## What needs to be done
In the entries that follow, find the line containing "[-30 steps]" and the line containing "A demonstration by", then retype exactly the lines from the first through the second, pictures excluded.

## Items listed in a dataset
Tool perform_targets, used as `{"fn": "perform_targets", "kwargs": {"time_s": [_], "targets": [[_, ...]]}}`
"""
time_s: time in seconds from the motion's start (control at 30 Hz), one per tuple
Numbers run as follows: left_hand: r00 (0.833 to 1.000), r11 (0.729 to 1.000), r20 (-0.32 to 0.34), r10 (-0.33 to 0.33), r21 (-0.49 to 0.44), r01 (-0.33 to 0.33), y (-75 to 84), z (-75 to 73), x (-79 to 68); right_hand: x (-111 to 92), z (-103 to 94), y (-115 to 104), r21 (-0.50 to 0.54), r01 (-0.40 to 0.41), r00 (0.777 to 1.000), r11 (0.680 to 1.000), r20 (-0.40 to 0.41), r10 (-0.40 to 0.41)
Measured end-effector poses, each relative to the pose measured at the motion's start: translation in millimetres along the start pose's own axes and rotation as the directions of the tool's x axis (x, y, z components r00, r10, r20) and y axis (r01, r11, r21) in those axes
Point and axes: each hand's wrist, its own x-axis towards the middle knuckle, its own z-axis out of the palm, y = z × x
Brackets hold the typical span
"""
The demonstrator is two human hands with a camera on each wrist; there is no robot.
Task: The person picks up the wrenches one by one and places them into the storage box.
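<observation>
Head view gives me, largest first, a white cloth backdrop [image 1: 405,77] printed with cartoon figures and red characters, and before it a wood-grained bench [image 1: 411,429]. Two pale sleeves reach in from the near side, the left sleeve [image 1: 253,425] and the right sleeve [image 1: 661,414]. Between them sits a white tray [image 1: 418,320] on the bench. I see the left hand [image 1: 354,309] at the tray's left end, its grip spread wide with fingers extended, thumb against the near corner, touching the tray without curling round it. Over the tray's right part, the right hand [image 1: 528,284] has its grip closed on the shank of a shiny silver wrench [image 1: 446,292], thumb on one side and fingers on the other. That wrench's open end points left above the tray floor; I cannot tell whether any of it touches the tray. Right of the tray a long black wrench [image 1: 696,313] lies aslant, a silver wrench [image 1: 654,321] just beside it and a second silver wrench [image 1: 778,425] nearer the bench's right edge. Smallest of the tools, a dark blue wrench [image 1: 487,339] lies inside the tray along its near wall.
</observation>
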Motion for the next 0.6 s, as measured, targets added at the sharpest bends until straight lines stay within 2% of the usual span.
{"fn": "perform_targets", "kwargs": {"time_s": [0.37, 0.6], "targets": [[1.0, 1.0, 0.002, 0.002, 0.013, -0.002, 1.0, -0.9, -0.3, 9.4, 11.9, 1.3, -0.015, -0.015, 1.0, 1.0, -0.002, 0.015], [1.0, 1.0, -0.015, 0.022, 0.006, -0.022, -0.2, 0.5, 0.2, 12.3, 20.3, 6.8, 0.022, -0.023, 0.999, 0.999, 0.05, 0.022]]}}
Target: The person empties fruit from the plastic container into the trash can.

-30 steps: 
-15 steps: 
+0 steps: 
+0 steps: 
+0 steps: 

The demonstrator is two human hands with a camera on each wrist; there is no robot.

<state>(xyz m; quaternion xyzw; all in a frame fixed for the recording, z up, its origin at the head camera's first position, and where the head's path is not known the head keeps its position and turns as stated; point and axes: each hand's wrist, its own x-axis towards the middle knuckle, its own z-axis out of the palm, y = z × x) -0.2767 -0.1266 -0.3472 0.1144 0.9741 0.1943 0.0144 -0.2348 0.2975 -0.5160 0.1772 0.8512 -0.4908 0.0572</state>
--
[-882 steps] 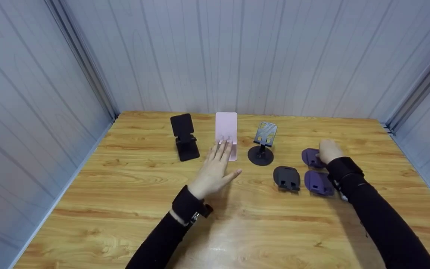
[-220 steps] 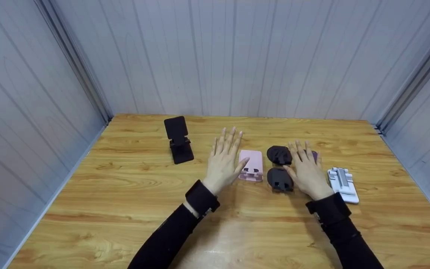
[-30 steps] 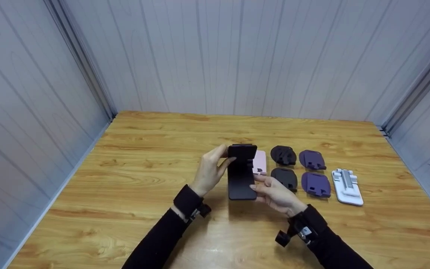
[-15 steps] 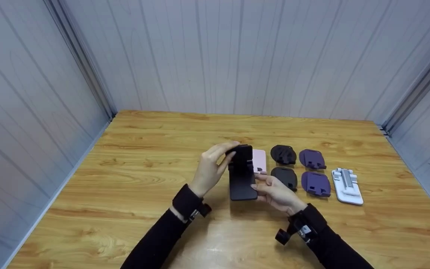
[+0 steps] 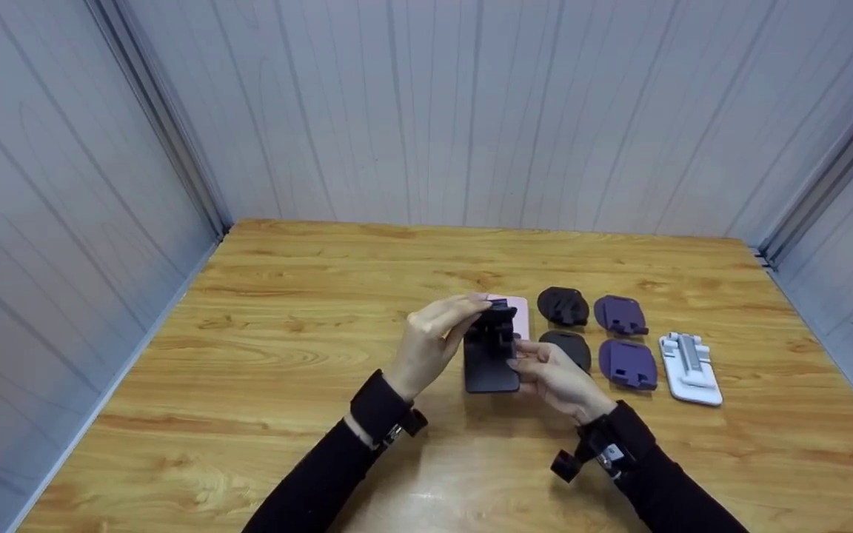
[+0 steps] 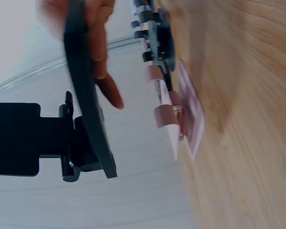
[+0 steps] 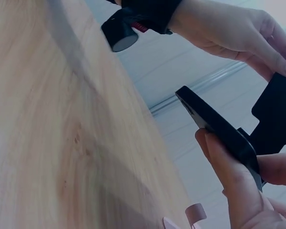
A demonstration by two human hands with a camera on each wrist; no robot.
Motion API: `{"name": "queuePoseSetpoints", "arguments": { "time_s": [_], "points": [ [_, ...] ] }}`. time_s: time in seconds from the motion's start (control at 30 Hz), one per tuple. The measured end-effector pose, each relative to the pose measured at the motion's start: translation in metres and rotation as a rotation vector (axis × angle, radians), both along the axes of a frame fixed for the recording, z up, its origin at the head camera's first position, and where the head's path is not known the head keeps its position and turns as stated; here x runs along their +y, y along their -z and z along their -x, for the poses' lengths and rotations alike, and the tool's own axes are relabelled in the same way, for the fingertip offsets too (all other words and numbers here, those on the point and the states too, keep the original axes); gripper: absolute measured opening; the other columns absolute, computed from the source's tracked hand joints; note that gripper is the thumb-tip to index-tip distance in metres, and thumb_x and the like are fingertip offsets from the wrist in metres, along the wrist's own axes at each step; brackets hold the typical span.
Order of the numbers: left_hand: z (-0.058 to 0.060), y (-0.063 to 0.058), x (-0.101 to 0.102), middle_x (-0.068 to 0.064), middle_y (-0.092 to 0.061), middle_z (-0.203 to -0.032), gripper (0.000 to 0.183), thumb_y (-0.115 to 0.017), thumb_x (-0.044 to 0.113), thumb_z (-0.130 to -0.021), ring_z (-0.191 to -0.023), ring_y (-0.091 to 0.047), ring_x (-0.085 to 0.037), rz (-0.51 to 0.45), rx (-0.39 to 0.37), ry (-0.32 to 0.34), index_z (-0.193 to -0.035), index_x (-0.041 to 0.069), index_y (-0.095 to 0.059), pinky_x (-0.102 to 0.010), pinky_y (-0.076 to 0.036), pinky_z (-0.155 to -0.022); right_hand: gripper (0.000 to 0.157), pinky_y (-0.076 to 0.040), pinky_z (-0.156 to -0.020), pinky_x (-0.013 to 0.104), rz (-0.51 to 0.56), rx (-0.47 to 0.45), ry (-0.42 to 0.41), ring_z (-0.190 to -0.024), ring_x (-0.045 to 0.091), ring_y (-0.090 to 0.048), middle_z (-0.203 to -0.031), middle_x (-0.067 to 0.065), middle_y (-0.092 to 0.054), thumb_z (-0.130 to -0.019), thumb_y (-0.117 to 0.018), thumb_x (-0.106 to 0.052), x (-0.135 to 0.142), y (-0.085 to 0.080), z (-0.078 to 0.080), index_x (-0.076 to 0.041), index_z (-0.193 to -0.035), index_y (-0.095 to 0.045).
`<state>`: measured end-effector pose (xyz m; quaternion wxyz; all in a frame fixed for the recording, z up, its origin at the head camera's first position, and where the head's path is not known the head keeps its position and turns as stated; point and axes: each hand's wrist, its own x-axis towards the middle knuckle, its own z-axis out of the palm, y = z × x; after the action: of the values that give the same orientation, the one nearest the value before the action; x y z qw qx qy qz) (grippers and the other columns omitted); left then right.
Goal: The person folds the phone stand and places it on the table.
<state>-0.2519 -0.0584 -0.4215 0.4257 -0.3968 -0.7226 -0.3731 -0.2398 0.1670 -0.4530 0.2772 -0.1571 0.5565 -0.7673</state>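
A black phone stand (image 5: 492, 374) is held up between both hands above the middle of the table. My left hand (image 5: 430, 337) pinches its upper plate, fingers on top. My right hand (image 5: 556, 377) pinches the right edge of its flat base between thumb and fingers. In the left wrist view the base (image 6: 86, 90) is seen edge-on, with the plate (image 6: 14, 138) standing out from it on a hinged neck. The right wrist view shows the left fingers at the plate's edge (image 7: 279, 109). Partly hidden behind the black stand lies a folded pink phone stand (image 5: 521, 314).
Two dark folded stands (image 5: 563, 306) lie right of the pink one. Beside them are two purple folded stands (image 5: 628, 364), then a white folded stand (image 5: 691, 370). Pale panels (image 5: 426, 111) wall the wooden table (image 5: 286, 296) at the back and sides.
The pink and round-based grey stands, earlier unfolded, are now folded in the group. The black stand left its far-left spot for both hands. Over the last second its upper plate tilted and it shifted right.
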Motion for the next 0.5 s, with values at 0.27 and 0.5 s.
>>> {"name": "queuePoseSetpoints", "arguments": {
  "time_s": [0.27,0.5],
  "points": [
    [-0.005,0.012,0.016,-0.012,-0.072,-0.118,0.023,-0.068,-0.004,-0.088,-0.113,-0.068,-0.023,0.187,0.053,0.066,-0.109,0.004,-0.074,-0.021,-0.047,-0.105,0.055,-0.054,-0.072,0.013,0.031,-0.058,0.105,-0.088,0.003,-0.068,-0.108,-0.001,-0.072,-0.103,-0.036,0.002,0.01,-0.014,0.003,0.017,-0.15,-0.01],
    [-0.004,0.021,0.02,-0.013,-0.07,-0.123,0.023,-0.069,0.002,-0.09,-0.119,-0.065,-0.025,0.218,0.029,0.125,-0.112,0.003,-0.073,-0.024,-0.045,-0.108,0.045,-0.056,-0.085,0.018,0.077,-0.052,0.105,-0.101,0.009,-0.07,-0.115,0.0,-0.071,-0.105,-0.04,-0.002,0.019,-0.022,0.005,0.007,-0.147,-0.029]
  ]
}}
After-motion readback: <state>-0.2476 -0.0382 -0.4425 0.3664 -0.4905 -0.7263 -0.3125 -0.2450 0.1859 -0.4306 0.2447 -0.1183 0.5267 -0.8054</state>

## Exercise response
[-30 steps] 
[-15 steps] 
[+0 steps] 
[+0 steps] 
[+0 steps] 
A demonstration by two human hands with a camera on each wrist; no robot.

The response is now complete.